ACTION ITEM: Filtering the records below, copy only those lines that include the word "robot".

Dataset excerpts
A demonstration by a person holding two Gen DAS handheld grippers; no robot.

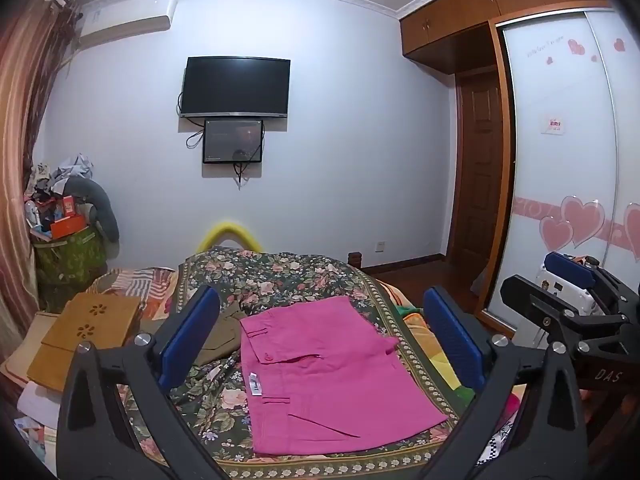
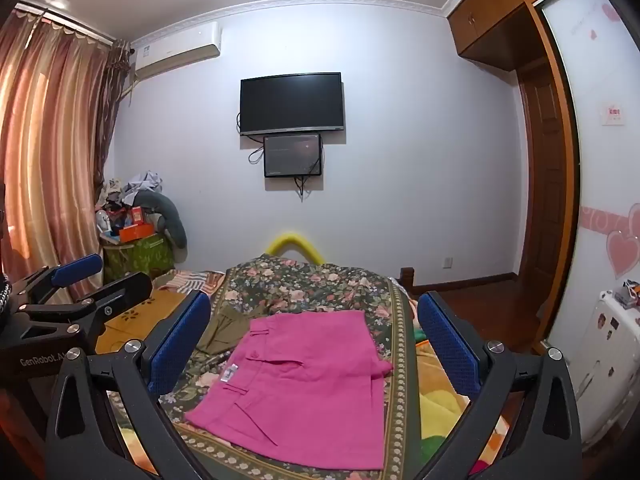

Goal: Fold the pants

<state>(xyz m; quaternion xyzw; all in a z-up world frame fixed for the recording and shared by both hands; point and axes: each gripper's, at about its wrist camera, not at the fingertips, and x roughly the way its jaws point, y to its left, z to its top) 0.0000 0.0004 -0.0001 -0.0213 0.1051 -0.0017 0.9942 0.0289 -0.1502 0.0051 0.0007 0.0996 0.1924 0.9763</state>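
While lying folded on the near part of the floral bedspread (image 1: 288, 272), pink pants (image 1: 332, 376) staying flat and untouched. Hovering above, left gripper (image 1: 320, 336) and right gripper (image 2: 316, 340) both gaping wide, grasping nothing.

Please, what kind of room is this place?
Most likely a home bedroom: pink pants lie on a bed with a floral cover, a television hangs on the wall, and a wardrobe with sliding doors stands beside it.

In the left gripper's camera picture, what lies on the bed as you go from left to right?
Tan board with flower cutouts → olive garment → folded pink pants on the floral cover → the other gripper at the right edge.
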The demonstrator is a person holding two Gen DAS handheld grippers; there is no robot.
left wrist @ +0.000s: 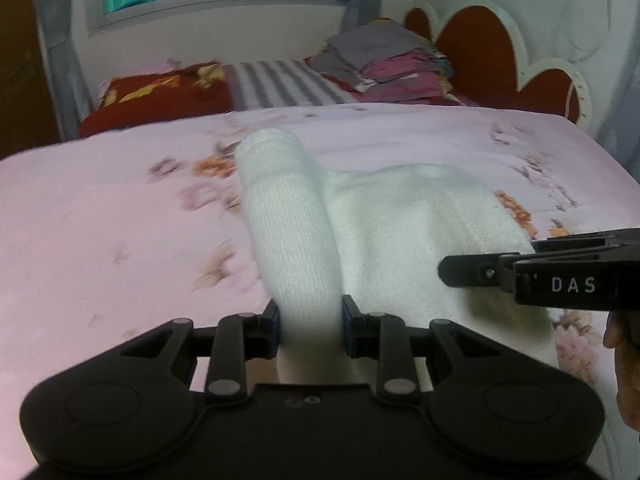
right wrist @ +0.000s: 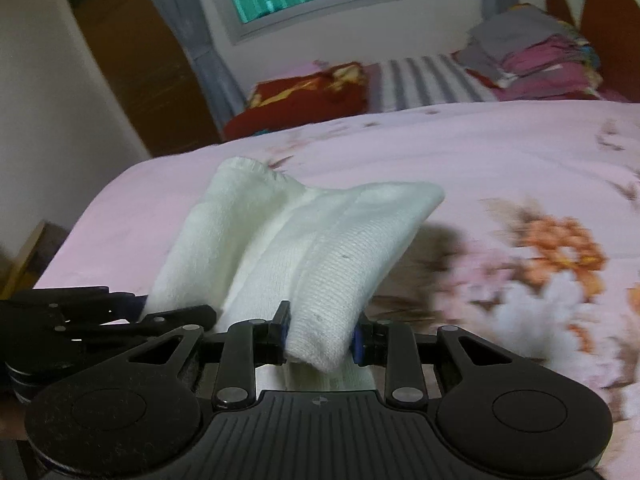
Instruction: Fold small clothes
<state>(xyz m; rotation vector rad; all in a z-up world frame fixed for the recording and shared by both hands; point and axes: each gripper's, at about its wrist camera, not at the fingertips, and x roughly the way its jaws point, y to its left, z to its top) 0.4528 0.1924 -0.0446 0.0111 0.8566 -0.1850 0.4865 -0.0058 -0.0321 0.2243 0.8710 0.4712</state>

EXPECTED ANSWER:
A demonstration by a person holding two Gen DAS handheld grippers; no robot.
The demonstrator is a person holding two Gen DAS handheld grippers; there is no robot.

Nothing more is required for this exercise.